Assignment:
Report back every line below that carries the word "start".

Information supplied:
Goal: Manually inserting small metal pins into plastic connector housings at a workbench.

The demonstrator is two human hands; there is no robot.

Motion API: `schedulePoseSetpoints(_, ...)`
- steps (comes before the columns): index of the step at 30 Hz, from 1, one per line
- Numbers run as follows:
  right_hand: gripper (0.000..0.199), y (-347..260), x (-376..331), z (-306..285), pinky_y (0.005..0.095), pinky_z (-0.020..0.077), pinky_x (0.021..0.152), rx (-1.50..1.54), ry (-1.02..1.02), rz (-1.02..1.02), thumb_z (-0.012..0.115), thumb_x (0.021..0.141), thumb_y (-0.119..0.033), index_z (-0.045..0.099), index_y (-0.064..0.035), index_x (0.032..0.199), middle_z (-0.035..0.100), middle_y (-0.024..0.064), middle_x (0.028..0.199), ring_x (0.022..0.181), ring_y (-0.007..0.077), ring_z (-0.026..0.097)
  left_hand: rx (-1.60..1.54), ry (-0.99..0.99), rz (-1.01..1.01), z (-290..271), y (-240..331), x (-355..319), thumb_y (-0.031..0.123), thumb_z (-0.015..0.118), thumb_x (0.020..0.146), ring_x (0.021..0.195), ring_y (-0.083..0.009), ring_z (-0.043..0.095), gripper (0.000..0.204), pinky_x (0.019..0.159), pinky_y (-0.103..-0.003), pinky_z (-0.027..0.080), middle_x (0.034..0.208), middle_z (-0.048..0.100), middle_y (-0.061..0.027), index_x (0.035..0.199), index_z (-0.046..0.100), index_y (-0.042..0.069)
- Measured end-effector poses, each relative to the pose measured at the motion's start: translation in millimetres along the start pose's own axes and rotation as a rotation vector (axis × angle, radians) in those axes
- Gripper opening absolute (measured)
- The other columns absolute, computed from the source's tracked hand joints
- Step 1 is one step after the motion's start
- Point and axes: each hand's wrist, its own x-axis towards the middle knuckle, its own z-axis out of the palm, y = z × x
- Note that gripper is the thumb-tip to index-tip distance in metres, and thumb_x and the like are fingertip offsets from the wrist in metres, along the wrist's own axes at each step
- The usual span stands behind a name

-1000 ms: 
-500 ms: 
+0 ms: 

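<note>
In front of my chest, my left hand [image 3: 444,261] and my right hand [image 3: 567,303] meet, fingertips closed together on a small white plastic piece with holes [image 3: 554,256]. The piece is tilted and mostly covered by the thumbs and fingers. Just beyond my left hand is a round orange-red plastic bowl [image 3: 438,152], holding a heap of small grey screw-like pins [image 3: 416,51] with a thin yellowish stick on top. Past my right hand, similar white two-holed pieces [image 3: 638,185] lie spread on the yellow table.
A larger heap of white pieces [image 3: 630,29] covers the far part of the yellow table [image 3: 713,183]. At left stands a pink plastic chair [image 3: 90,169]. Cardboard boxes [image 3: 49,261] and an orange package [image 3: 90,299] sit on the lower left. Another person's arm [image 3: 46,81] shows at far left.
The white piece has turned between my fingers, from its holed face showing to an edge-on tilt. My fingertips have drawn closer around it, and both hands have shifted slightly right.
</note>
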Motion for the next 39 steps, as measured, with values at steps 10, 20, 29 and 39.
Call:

Written response:
- Measured end-effector poses, each relative to the pose measured at the motion's start: translation in millimetres along the start pose's own axes and rotation as a rotation vector (axis × angle, radians) in those axes
- Step 1 is one step after the motion's start

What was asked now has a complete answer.